By Loukas Dimitriou
Halliburton was founded in 1919 and is one of the world’s largest providers of products and services in the oil and gas industry. It serves the industry from the location of hydrocarbons and managing geological data, to drilling and formation evaluation, well construction and completion, and optimising production through the life of the field. The company has two headquarters located in Houston, Texas and Dubai, UAE (Halliburton, 2015).
Halliburton have announced a significant amount of job cuts recently, however what is the reason behind it?
Between October 2014, and April 2015, crude oil prices dropped by a mammoth 35%, from $85.82 per barrel to $55.74 per barrel. The number of active oil rigs also reacted to the price drop as illustrated in the graph below. During the same period, the number of active crude oil rigs dropped 54%, or from 875 to 734.
US upstream companies that produce oil could see lower production growth as a result of reduced drilling. This reduced activity and falling prices has most certainly depressed oilfield service companies such as Halliburton, as upstream companies push for lower contract rates from oilfield services (Yahoo Finance, 2015).
However the past few days saw quarterly reports from Halliburton Co coming up with significantly better results than what they expected, even as oil prices plummeted throughout the first quarter. This can be primarily attributed to the cost cutting initiatives and proceeds from backlog contracts. On a different note the company revealed that their job cuts would be deeper than initially expected (Yahoo Finance, 2015).
Halliburton’s senior vice president of finance, Christian Garcia, noted in a conference call with analysts that the company has cut approximately 9,000 jobs, an equivalent of more than 10% of its global headcount. In February the estimates were different as the company said it would cut 5,000 to 6,000 of its global headcount, or 6.5 to 8%.
The company in a recent press release stated they expect oil prices to remain weak throughout 2015. This, together with associated cutbacks in rig counts, is going to hinder their 2015 result.

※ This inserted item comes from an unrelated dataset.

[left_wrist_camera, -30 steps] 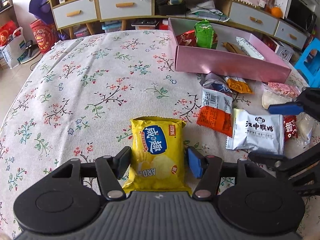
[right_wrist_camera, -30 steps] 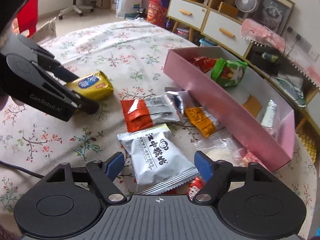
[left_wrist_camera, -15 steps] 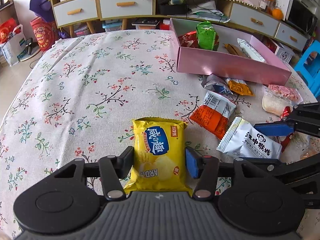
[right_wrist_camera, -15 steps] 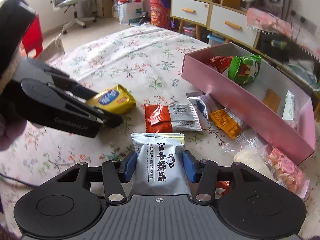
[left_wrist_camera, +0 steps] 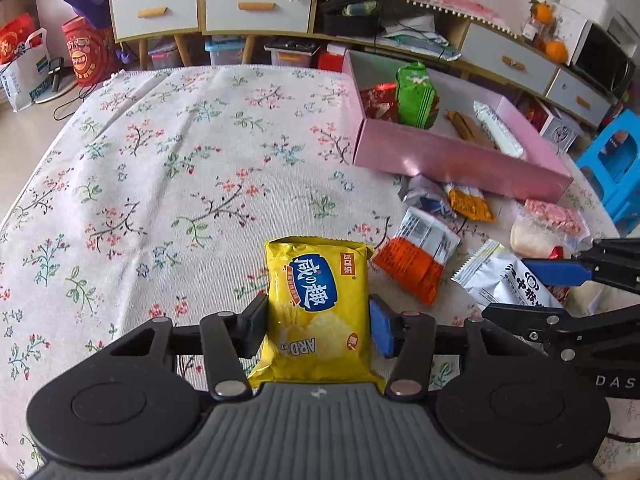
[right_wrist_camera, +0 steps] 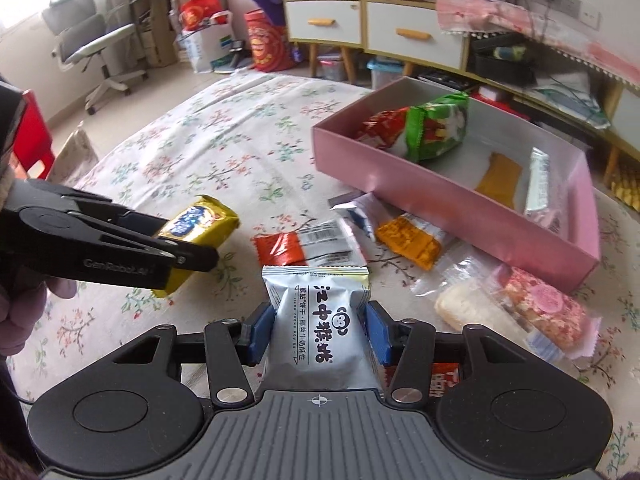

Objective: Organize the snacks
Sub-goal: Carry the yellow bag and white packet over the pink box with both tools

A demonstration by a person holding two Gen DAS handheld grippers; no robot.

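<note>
Yellow chip packet [left_wrist_camera: 318, 312]: clamped between the pads of the left gripper [left_wrist_camera: 318, 326], one pad on each long side. In the right wrist view it shows at 9 o'clock, held off the floral tablecloth [left_wrist_camera: 160, 184].

White monkey-logo biscuit packet [right_wrist_camera: 318, 328]: pinched at its waist by the right gripper [right_wrist_camera: 318, 336], blue pads [right_wrist_camera: 376, 338] pressed into both sides; top seam points to 12 o'clock. In the left wrist view it sits at 3 o'clock.

Orange-and-white packet [right_wrist_camera: 308, 244]: flat on the cloth, just beyond the white packet at 12 o'clock.

Orange snack packet [right_wrist_camera: 408, 240]: on the cloth at 1 o'clock, touching a silver-blue wrapper [right_wrist_camera: 360, 210] on its left, near the box wall.

Clear bag with a pale cake [right_wrist_camera: 468, 308] and pink-speckled rice bar [right_wrist_camera: 540, 304]: side by side on the cloth at 3 o'clock of the right gripper, touching.

Red wrapper [right_wrist_camera: 444, 380]: partly hidden under the right gripper's right finger.

Pink box [right_wrist_camera: 440, 196]: open, on the cloth at 1 to 2 o'clock. Contents: green packet [right_wrist_camera: 436, 128] leaning on a red packet [right_wrist_camera: 380, 128] at the far-left end; brown flat packet [right_wrist_camera: 500, 178] and long silver-white packet [right_wrist_camera: 538, 180] lying side by side towards the right end.

Drawer cabinet [left_wrist_camera: 208, 4]: beyond the table at 12 o'clock.
</note>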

Halliburton is in the process of acquiring Baker Hughes in a $34.6 billion deal, but both companies say the job cuts are related to market conditions rather than the merger.
Halliburton President Jeff Miller said in a conference call on the 20th of April that normally they would have reduced their operating cost structure more than what they have done currently, but in anticipation of closing the Baker Hughes acquisition later this year, they want to preserve their underlying service delivery platform (Houston Business Journal, 2015).
“We know we have best-in-class service delivery, and keeping this platform in peak condition will allow us to realise our transaction synergies post-close. This means that we are not cutting as deep as we might have done so otherwise”.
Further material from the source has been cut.